Cap rate connects NOI to value. Lenders use the income approach: NOI ÷ market cap rate = property value. A building generating $118,800 NOI in a 6.5% cap rate market values at roughly $1,827,000. Overstating income inflates the appraisal — underwriters reconcile your numbers against comparables.

Real-World Example

Diane owns a 12-unit apartment building generating $118,800 annual NOI. She applies for a $900,000 loan at 7.0%, 25-year amortization, 5-year balloon. Monthly payment: $6,361. Annual debt service: $76,332. DSCR: $118,800 ÷ $76,332 = 1.56x — above the 1.25x minimum. The lender appraises the property at $1,350,000. LTV: $900,000 ÷ $1,350,000 = 66.7% — within 70%. Loan approved. She uses the proceeds to buy out a co-owner's equity.

At year 5, the balloon comes due. NOI has grown to $133,200. Property value: $1,520,000. She refinances at 65% LTV: $1,520,000 × 0.65 = $988,000. After 5 years of amortization, the remaining balance is approximately $820,000. The new loan retires the balance and returns $168,000 — minus origination fees and closing costs — which she deploys into her next acquisition.

Pros & Cons

Advantages
  • Enables acquisition of 5+ unit and non-residential assets that residential financing cannot reach
  • Property-income underwriting removes the personal DTI ceiling that caps residential portfolio growth
  • Non-recourse structures on CMBS and life company loans limit personal exposure to the collateral
  • Balloon-plus-refinance cycle allows equity extraction every 5–10 years as NOI and values grow
Drawbacks
  • 5–10 year balloon creates refinance risk at a date outside your control
  • 25–40% down payment requirements tie up more capital than residential financing
  • Conventional commercial underwriting takes 45–90 days — roughly 2–3x longer than residential
  • Personal guarantees on conventional and portfolio loan debt scale personal liability with portfolio size

Watch Out

Balloon timing is a structural risk.
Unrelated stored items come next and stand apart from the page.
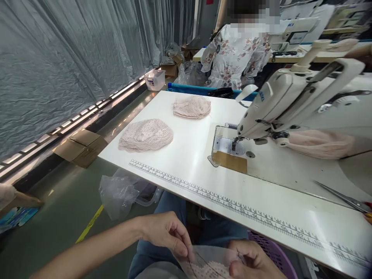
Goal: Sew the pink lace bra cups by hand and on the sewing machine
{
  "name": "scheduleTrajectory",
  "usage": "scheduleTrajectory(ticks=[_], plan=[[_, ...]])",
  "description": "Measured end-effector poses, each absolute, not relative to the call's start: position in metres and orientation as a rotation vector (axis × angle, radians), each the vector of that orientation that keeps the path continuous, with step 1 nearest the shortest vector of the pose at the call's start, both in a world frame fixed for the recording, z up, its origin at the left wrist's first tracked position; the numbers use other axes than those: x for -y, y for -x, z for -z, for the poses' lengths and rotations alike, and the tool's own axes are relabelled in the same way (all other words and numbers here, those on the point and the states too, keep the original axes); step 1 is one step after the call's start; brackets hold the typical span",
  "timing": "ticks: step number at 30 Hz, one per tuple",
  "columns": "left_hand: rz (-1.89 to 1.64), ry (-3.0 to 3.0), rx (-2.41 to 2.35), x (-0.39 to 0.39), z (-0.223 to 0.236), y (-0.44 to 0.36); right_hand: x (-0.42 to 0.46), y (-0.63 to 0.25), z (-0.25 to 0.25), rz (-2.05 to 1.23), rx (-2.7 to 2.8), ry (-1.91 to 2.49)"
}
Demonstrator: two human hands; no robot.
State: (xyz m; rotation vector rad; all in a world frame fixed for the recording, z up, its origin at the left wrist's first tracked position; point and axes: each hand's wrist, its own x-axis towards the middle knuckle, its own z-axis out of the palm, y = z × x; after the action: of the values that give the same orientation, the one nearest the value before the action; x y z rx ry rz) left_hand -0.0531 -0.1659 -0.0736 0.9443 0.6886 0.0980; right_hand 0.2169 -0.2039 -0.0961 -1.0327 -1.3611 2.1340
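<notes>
Low over the lap, in front of the table edge, my left hand (168, 234) pinches the left side of a sheer lace piece (213, 267). My right hand (252, 260) grips its right side between thumb and fingers. Dark reddish lines run across the piece, and its lower part is cut off by the frame's bottom edge. Beyond the hands stands a white sewing machine (270, 104) on the white table (186, 155). Two stacks of pale pink lace pieces lie on the table's left part, a nearer stack (147, 135) and a farther stack (192, 107).
A ruler strip (209, 195) runs along the table's front edge. Scissors (345, 197) lie at the right. Below are a purple basket (273, 252) and a clear plastic bag (117, 193). A cardboard box (81, 145) sits on the floor. A person (235, 54) is behind the table.
</notes>
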Motion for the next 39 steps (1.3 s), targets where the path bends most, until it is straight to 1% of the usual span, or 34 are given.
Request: scheduleTrajectory(ticks=[6,13,20,26,31,36,39], plan=[[-0.032,-0.879,-0.757,0.179,0.086,0.031,0.202,-0.203,0.086,-2.117,1.404,1.109],[-0.05,-0.889,-0.791,0.181,0.078,0.021,0.206,-0.208,0.087,-2.151,1.426,1.075],[-0.047,-0.989,-0.8,0.178,0.074,0.031,0.207,-0.21,0.089,-2.09,1.491,1.108],[-0.038,-1.094,-0.841,0.181,0.071,0.025,0.211,-0.208,0.089,-1.966,1.583,1.274],[-0.052,-1.004,-0.832,0.182,0.068,0.022,0.215,-0.212,0.092,-2.007,1.556,1.302],[-0.051,-1.024,-0.859,0.184,0.067,0.026,0.21,-0.208,0.089,-2.122,1.447,1.147],[-0.054,-1.057,-0.882,0.185,0.065,0.028,0.211,-0.209,0.09,-2.088,1.47,1.206]])
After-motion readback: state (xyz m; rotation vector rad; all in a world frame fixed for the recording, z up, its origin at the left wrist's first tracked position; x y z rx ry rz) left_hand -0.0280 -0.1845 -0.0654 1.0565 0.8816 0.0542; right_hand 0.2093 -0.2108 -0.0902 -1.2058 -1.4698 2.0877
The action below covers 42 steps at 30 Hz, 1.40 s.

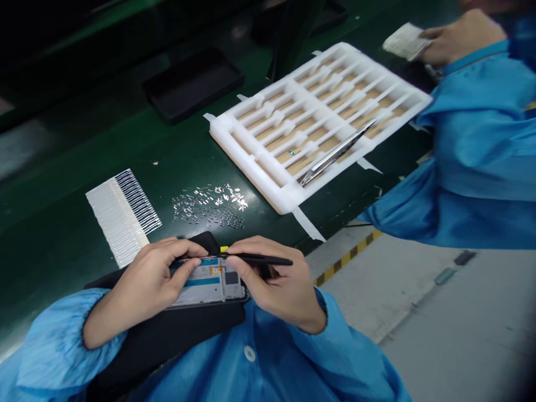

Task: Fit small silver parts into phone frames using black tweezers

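Phone body (205, 297): we are holding it above a black pad (196, 330), beside the bench.
Left hand (157, 273): we are gripping the phone body's far edge.
Right hand (274, 279): we are gripping a slim black tool (266, 259), tip at that edge.
Green bench (54, 206): bearing scattered metal bits (209, 205), a strip card (113, 220), a white slotted tray (253, 164).
Grey floor (469, 324): showing at right, yellow-black tape (347, 257) running along it.

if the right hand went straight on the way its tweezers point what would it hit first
Probably the left hand: the black tweezers in the right hand point toward it along the flat device's upper edge, though depth is unclear.
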Available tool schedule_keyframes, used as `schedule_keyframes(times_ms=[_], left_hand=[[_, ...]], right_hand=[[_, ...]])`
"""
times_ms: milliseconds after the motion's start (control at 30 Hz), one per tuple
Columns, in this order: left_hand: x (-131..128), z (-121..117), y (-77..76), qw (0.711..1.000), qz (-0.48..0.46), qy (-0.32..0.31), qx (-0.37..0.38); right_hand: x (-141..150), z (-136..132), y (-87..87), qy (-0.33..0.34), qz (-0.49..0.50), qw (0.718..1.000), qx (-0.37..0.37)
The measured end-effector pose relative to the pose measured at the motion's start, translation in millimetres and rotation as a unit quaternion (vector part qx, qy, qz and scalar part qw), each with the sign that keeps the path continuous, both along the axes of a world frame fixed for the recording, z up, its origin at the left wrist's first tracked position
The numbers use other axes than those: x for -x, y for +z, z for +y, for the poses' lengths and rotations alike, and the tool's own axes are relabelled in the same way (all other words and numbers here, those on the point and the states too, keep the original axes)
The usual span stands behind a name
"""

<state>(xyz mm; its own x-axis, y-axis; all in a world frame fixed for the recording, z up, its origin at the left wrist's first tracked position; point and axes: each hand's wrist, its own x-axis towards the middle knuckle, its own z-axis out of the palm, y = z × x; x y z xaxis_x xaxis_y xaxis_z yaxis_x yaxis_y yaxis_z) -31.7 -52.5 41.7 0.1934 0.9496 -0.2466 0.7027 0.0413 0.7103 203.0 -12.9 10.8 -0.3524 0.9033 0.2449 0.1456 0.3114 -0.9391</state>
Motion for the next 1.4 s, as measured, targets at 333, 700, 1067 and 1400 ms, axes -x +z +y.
schedule_keyframes(times_ms=[333, 700, 1067, 1400], left_hand=[[0.4, 2.3, -0.4, 1.000, 0.000, -0.020, -0.012], [2.3, 2.2, -3.6, 0.999, 0.009, -0.041, -0.028], [1.4, 0.1, -2.3, 0.999, 0.017, -0.043, -0.024], [1.3, 0.8, -1.6, 0.998, 0.005, -0.053, -0.036]], right_hand=[[-0.5, 1.5, -0.5, 0.003, -0.010, 1.000, 0.003], [-0.7, 0.6, -3.5, 0.003, 0.000, 1.000, 0.014], [-0.5, 2.8, -2.5, 0.008, 0.007, 1.000, 0.005], [-2.3, -5.9, 0.3, -0.006, 0.033, 0.999, -0.034]])
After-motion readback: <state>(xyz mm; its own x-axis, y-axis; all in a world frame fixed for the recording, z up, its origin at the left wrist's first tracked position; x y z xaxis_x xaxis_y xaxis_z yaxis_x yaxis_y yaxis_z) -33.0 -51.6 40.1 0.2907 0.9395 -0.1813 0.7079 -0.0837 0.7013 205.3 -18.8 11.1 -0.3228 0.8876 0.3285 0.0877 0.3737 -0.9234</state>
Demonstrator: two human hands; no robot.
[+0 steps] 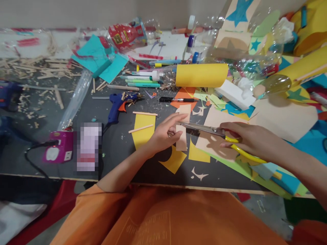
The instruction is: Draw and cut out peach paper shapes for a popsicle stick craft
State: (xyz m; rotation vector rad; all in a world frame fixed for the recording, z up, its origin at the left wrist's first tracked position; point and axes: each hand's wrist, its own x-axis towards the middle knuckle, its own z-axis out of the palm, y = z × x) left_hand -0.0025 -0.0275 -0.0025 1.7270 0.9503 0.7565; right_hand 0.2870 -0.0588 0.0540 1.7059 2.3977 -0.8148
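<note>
Two pale peach paper pieces lie under my left hand [163, 132], one piece [185, 109] beyond the index finger and the other [181, 142] by the thumb. My left thumb and index fingertip stand apart, with the steel blades of the yellow-handled scissors [208, 129] reaching between them. That spread seems meant to steady the paper on either side of the metal. The fingers of my right hand [245, 136] are closed around the yellow loops, which lets me aim the blades sideways towards my left hand.

Near the left hand, two thin wooden sticks [145, 113] [141, 128] rest on a yellow paper piece [143, 139], perhaps laid there to be easy to spot against the black tabletop [114, 160]. The blue glue gun [116, 105] lies on its side beyond them. A black pen [166, 99] sits partly on orange paper, and yellow offcuts [178, 160] [198, 153] are just nearer me than the peach pieces.

My left hand covers part of the paper, so I cannot tell whether the pieces join, whether any finger pinches them, or how far the blades are parted. The tall rectangle [89, 146] beside the magenta box [58, 148] is blurred into blocks.
</note>
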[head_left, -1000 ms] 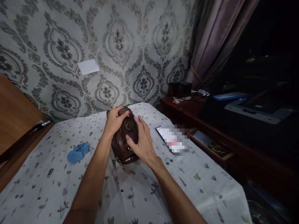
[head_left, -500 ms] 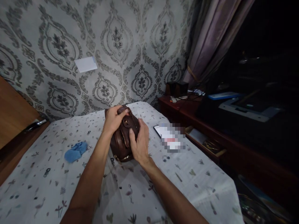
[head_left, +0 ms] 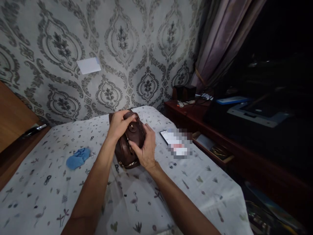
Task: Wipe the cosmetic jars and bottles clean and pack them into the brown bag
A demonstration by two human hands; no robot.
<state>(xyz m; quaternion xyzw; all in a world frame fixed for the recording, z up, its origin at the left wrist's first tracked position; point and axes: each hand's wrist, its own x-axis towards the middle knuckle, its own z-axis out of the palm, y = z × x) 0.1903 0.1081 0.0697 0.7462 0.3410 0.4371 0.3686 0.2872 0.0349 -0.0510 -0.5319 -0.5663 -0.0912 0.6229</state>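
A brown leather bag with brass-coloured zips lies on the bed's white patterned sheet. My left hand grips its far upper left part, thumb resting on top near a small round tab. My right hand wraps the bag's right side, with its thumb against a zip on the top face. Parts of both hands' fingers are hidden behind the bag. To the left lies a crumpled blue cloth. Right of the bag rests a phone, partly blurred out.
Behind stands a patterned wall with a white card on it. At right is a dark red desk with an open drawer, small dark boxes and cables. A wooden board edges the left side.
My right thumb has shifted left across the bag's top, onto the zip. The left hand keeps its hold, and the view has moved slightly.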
Many investors model smooth refinances at year 5, but the refi only works if NOI has grown and the property still meets DSCR at the new rate. Stress-test your exit at rates 200 basis points higher than today. The balloon is due on schedule regardless.

DSCR reflects today, not your upside. Lenders underwrite on current leases and trailing-12-month expenses. Buying a value-add investment with below-market rents? The current NOI may not support permanent financing. Bridge debt solves this — at 8–11% with a deadline to stabilize before transitioning.

CMBS prepayment penalties are locked in. Unlike step-down structures on bank loans, CMBS defeasance and yield maintenance penalties are non-negotiable once securitized. If your plan depends on selling or refinancing before the balloon, price the full prepayment cost into your underwriting before signing.

Ask an Investor

The Takeaway

Commercial loans unlock a tier of real estate — 5+ unit multifamily and non-residential assets — that residential financing cannot reach. The trade-off: shorter terms, balloon payments, income-based underwriting, and five loan types with different risk profiles. Master the DSCR math, match the loan type to your exit timeline, and model the balloon before signing. The investors who run into trouble on commercial debt almost always own the deal fine — they just didn't plan the exit.